▶ **Exercise prompt**: Transcribe all of the listing below in full.

▶ **Information supplied**:

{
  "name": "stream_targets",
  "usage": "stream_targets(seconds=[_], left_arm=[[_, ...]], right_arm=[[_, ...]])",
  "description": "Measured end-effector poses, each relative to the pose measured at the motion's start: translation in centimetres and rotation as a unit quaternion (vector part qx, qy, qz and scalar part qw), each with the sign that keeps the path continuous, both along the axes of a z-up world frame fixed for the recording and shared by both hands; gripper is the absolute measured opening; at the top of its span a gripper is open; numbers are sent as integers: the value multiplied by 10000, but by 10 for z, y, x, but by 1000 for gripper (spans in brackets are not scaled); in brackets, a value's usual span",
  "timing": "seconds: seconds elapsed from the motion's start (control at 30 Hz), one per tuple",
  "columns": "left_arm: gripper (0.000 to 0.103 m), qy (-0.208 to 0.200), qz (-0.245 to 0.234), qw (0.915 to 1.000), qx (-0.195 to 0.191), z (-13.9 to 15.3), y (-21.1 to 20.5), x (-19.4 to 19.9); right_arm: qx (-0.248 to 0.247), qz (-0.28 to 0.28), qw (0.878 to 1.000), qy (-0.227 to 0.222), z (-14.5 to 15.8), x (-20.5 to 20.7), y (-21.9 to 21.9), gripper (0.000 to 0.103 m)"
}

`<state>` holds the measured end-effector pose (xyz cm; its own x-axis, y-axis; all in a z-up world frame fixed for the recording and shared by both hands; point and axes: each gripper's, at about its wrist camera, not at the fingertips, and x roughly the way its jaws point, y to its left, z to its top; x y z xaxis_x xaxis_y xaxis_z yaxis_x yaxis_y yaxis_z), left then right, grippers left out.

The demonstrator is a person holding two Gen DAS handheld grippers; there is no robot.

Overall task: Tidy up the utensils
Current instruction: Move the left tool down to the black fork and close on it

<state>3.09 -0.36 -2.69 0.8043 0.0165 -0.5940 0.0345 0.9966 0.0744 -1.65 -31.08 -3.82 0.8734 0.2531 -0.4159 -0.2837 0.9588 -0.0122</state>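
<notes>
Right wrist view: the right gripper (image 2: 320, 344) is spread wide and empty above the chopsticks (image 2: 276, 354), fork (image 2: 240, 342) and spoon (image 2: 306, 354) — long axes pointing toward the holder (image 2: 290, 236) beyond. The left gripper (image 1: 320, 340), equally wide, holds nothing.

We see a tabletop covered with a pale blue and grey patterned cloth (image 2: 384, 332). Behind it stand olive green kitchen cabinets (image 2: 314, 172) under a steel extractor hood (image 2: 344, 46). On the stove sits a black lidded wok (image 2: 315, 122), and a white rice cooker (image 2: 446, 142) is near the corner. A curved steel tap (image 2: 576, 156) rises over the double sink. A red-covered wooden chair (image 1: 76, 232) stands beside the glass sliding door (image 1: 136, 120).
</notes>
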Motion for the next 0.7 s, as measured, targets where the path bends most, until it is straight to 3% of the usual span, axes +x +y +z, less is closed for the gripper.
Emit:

▶ **Output below**:
{
  "name": "stream_targets",
  "usage": "stream_targets(seconds=[_], left_arm=[[_, ...]], right_arm=[[_, ...]])",
  "description": "Measured end-effector poses, each relative to the pose measured at the motion's start: translation in centimetres and rotation as a unit quaternion (vector part qx, qy, qz and scalar part qw), each with the sign that keeps the path continuous, both along the axes of a z-up world frame fixed for the recording and shared by both hands; gripper is the absolute measured opening; at the top of its span a gripper is open; numbers are sent as integers: the value multiplied by 10000, but by 10 for z, y, x, but by 1000 for gripper (spans in brackets are not scaled); in brackets, a value's usual span",
  "timing": "seconds: seconds elapsed from the motion's start (control at 30 Hz), one per tuple",
  "columns": "left_arm: gripper (0.000 to 0.103 m), qy (-0.208 to 0.200), qz (-0.245 to 0.234), qw (0.915 to 1.000), qx (-0.195 to 0.191), z (-13.9 to 15.3), y (-21.1 to 20.5), x (-19.4 to 19.9); right_arm: qx (-0.248 to 0.247), qz (-0.28 to 0.28), qw (0.878 to 1.000), qy (-0.227 to 0.222), z (-14.5 to 15.8), x (-20.5 to 20.7), y (-21.9 to 21.9), gripper (0.000 to 0.103 m)"
}

`<state>` holds the measured end-effector pose (xyz cm; its own x-axis, y-axis; all in a z-up world frame fixed for the recording and shared by both hands; point and axes: each gripper's, at about its wrist camera, not at the fingertips, and x roughly the way its jaws point, y to its left, z to its top; x y z xaxis_x xaxis_y xaxis_z yaxis_x yaxis_y yaxis_z), left then right, grippers left out.

The demonstrator is a person holding two Gen DAS handheld grippers; there is no robot.

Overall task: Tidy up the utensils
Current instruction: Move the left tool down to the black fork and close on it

<state>3.09 -0.36 -2.69 0.8043 0.0165 -0.5940 0.0345 0.9966 0.0744 -1.65 -31.08 -3.82 0.8734 0.2531 -0.4159 -0.2837 0.9588 -0.0122</state>
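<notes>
Right wrist view: the right gripper (image 2: 320, 344) is spread wide and empty above the chopsticks (image 2: 276, 354), fork (image 2: 240, 342) and spoon (image 2: 306, 354) — long axes pointing toward the holder (image 2: 290, 236) beyond. The left gripper (image 1: 320, 340), equally wide, holds nothing.

We see a tabletop covered with a pale blue and grey patterned cloth (image 2: 384, 332). Behind it stand olive green kitchen cabinets (image 2: 314, 172) under a steel extractor hood (image 2: 344, 46). On the stove sits a black lidded wok (image 2: 315, 122), and a white rice cooker (image 2: 446, 142) is near the corner. A curved steel tap (image 2: 576, 156) rises over the double sink. A red-covered wooden chair (image 1: 76, 232) stands beside the glass sliding door (image 1: 136, 120).
</notes>
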Motion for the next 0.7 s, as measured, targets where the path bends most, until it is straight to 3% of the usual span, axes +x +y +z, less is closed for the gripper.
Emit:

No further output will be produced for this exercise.